WHAT THIS TASK INVOLVES - From the material beneath, pull every line with the word "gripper".
[[ RECORDED INFORMATION open ]]
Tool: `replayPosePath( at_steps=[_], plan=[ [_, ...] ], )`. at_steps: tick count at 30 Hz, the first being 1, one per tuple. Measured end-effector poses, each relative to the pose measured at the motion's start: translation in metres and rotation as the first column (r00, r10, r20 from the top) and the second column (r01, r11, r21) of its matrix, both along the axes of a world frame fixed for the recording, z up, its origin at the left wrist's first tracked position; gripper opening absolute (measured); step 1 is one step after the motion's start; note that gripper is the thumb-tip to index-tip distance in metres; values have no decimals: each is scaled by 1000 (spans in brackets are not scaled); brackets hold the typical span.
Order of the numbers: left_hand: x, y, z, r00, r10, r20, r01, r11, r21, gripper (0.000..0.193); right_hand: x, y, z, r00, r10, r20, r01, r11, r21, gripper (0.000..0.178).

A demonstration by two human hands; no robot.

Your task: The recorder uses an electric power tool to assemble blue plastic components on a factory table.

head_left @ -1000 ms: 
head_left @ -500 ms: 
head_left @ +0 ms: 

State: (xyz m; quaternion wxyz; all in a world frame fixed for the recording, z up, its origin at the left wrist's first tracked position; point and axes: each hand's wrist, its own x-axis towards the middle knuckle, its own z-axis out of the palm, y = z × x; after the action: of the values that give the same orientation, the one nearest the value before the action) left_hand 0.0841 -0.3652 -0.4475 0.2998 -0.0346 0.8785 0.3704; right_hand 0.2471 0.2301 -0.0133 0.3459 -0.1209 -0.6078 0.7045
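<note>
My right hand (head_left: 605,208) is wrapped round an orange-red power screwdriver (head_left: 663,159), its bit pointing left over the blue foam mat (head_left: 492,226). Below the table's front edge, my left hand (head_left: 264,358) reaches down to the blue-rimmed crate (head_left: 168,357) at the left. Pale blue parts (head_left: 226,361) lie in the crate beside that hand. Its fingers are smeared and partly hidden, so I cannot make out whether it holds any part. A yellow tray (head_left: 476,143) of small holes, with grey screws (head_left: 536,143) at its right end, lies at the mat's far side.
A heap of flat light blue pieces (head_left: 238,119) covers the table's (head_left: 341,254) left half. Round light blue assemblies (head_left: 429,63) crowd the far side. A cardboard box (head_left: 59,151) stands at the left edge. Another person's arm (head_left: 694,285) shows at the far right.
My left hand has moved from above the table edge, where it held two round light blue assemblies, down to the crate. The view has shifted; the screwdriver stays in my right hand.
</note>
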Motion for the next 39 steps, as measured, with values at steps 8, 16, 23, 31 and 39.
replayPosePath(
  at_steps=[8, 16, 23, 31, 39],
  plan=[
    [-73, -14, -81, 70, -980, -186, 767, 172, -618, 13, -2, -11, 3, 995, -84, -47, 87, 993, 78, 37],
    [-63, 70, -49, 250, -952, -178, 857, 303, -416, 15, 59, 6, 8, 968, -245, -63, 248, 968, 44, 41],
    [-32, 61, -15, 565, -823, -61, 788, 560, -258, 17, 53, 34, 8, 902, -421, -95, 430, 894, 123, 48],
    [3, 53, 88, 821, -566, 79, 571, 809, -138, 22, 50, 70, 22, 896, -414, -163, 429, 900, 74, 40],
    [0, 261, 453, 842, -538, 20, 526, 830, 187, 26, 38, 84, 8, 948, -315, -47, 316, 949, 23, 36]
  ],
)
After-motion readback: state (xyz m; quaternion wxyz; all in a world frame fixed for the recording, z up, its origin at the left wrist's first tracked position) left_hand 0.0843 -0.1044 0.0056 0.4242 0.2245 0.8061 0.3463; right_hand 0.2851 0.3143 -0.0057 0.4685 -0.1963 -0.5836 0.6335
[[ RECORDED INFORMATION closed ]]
EXPECTED ANSWER -
Tool: `replayPosePath( at_steps=[_], plan=[ [_, ...] ], )`. at_steps: tick count at 30 Hz, the first being 1, one per tuple. Measured end-effector poses, each relative to the pose measured at the motion's start: translation in metres and rotation as the first column (r00, r10, r20 from the top) and the second column (r01, r11, r21) of its matrix, both along the axes of a world frame fixed for the recording, z up, its origin at the left wrist's first tracked position; gripper opening absolute (measured); step 1 is one step after the motion's start; note that gripper is the thumb-tip to index-tip distance in metres; values have no decimals: each is scaled by 1000 (spans in brackets are not scaled); brackets hold the typical span.
Order of the numbers: left_hand: x, y, z, r00, r10, r20, r01, r11, r21, gripper (0.000..0.193); right_hand: x, y, z, r00, r10, r20, r01, r11, r21, gripper (0.000..0.178).

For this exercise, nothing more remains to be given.